The $80 Annual Pass (valid for twelve months from date of issue) to Yellowstone National Park can be purchased by anyone. Military personnel can obtain a free annual pass in person at a federal recreation site by showing a Common Access Card (CAC) or Military ID.
U.S. citizens or permanent residents age 62 or over can obtain a Senior Pass (valid for the life of the holder) in person at a federal recreation site for $80, or through the mail for $90; applicants must provide documentation of citizenship and age. This pass also provides a fifty percent discount on some park amenities. Seniors can also obtain a $20 annual pass.
U.S. citizens or permanent residents with permanent disabilities can obtain an Access Pass (valid for the life of the holder) in person at a federal recreation site at no charge, or through the mail for $10; applicants must provide documentation of citizenship and permanent disability.

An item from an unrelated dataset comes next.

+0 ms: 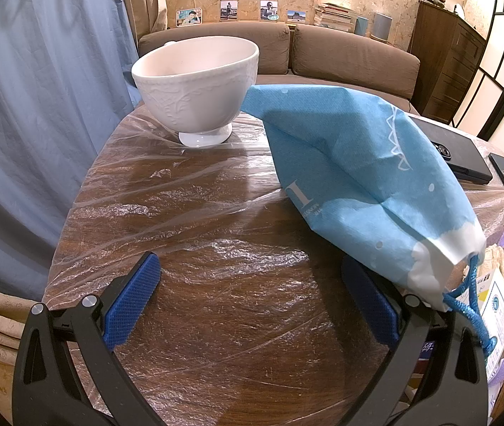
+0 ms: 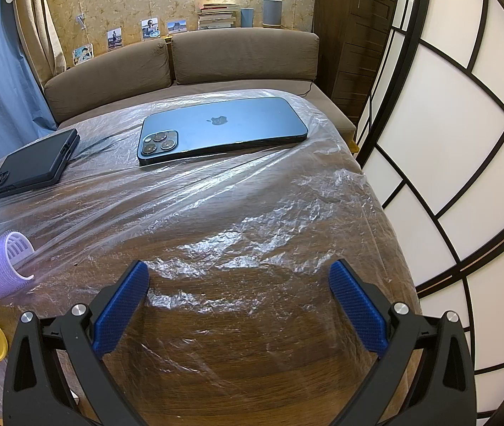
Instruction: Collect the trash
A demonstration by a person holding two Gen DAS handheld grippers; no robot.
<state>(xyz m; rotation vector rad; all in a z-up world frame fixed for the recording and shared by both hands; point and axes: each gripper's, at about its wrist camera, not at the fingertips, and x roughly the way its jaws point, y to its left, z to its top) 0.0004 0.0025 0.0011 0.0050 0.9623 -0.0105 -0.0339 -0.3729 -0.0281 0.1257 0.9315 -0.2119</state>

This pass also provides a fifty percent discount on some park amenities.
Individuals who have volunteered 250 or more hours with federal agencies that participate in the Interagency Pass Program can receive a free Volunteer Pass.
4th graders can receive an Annual 4th Grade Pass that allows free entry for the duration of the 4th grade school year (September-August) to the bearer and any accompanying passengers in a private non-commercial vehicle. Registration at the Every Kid in a Park website is required.
In 2018 the National Park Service will offer four days on which entry is free for all national parks: January 15 (Martin Luther King Jr. Day), April 21 (1st Day of NPS Week), September 22 (National Public Lands Day), and November 11 (Veterans Day weekend).